• Problem:
Every line below from the one containing "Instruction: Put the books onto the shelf" through the one containing "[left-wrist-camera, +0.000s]" must be transcribed exactly. Omit all lines outside that stretch.

• Provided material:
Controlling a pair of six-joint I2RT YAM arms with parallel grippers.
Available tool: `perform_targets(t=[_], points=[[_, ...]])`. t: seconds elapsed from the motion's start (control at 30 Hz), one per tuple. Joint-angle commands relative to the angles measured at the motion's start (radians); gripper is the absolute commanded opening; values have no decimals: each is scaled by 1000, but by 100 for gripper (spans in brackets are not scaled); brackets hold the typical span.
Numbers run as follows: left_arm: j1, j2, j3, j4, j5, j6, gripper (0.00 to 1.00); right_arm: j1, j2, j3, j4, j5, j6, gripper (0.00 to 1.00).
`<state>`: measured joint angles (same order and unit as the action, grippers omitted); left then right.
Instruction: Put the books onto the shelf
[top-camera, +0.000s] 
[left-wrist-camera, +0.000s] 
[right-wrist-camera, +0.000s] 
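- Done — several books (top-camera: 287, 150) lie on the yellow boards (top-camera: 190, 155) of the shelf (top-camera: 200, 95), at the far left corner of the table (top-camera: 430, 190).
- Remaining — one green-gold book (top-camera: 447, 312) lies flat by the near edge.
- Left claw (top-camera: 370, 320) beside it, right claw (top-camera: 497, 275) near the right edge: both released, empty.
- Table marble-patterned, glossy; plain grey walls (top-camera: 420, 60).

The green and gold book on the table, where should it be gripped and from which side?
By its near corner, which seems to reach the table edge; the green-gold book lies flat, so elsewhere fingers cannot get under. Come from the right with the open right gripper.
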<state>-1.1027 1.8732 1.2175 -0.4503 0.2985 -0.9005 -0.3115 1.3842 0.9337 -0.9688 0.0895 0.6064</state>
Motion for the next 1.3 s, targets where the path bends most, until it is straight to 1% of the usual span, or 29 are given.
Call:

• Solution to this exercise:
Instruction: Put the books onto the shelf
[top-camera, +0.000s] 
[left-wrist-camera, +0.000s] 

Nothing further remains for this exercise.